Soccer is such a game of passion for most of its fans. Combine passion for the game with the ever changing emotions of youth then you find that a challenge is presented especially in training young soccer players. The great thing about this passion for the game is that it presents an opportunity for parents to connect with their kids. Connect over things like what’s important in life, how to respond to people who may not treat you well and what to do with a problematic teammate. These are the ways in which we learn how soccer prepares you for life.
Learning about people and yourself through soccer
You learn about people and yourself and how to deal with them and control your emotions in the game of soccer. You learn about the influence of passion unchecked versus appropriately channeled. You learn from practice and games that your hard work pays off but you also learn that sometimes you feel that it doesn’t pay off because some days we play bad and nothing seems to work. But then there are the days we score goals, complete all our passes or make saves and it feels good and you know that your hard work in training matters.
Working hard for those who don’t work for you
Not only are you learning about yourself in how hard work pays off but you learn about other people {like your teammates}. It feels good when people fight for every ball for you and your team. When they cover for one of your mistakes or encourage you vocally or with body language. But then there are the times when you have teammates who don’t work for you or the team.
When we have people on our side who are not pulling their weight because of choice, or actions its hard. You have to be careful of how you respond, because most of the time you want to go off on them [which is okay to feel that way]. But what you actually have to do is, learn to deal with it or how to motivate them and show leadership.
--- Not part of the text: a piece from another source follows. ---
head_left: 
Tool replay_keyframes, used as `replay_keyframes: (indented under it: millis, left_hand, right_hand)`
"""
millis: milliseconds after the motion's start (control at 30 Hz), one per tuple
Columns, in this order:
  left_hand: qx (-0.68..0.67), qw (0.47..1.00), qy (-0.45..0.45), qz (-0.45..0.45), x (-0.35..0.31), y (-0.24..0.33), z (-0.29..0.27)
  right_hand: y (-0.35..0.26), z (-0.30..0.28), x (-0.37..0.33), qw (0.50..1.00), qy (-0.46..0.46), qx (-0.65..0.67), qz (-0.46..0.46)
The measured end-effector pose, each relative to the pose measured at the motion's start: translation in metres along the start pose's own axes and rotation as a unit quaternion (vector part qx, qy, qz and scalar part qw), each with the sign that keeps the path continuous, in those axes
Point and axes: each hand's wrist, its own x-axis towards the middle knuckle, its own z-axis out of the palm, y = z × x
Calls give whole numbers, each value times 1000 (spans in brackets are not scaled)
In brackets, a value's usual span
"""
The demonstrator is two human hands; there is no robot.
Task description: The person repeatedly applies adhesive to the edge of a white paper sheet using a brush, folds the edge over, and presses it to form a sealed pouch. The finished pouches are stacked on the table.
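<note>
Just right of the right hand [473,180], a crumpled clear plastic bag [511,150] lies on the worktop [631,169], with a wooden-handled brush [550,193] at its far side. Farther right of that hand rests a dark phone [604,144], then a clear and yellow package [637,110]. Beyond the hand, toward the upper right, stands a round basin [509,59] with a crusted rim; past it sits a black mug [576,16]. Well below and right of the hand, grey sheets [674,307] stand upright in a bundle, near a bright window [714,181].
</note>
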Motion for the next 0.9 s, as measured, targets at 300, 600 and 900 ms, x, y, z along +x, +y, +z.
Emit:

Talent or lack of effects everyone
Its different than having a teammate who just isn’t fast or good at a certain skill. This brings the team performance down because, we as teammates have to cover for that person. But that’s what team sports are about. If you look at the best teams and players in the world you don’t see any who are exactly the same.
And the better teams usually have a team full of very different players so that the team is solid. [For example, if you had players like Neymar playing in the back your team might score lots of goals but you will also get scored on just as many. We used to joke about if there was a team full of Romario’s they would have to score off the kick off because he can’t defend lol].
Kids are learning about adults
Some kids will see the good and bad in adult behavior during sports because whether that negative, proud, loud mouth parent is on your team one season or not, you will definitely see them on the other team or field over during your weeks at the pitch. As a parent, what about another parent or coach who curses at your child? What will you do and have you thought about what your response will be because that time could come. Also think about talking to your kids before the situation could happen.
Communicate how to respond to different situations
Talk to them about different ways to respond and how to control the situation. If its my kid, I think I want for them to defend themselves and not let people talk to them this way. It might have to be a time where the child lets the coach say these things, but then after the session or game let that coach or parent know that you don’t appreciate that. Nor will you allow that to happen any more because you respect yourself too much for that. But then there are the times when we have to let the situation happen and just move on knowing that some people are crazy.
Score doesn’t always reflect the play
Soccer is a crazy game and the score doesn’t always reflect the way the game was played. In college I remember out-shooting a few teams 20+ goals to 1 goal and we lose 1-0. Everyone knew that we were the better team but the best team doesn’t always win. Soccer is sometimes unforgiving and you can’t explain it.
Another thing that you learn about yourself is when you are injured and you can’t play for a few weeks or months. You realize what your purpose in playing is and what level of commitment you’re willing to make. That is when you really learn how much you love soccer and just want to be out there playing with your mates.
Learn to control your emotions
Some people are way more relaxed than others so they don’t get emotional when they lose but even for those people I recommend that you play with emotion and fight even if you’re not verbalizing it. Even when you are not that extra high energy player your passion can be what brings energy to the team.
For those players who are high energy and emotional you have to be careful to not show too much of your emotion because when the game or practice doesn’t go your way you can say or do something that could embarrass yourself or team [in other words, you must learn to control your emotions, don’t let them control you]. It’s okay to get made and say something acceptable and show your emotion but don’t let it be consistent or be a cry baby. Learn to have a ‘mask’ when your upset because it will protect you from other problems.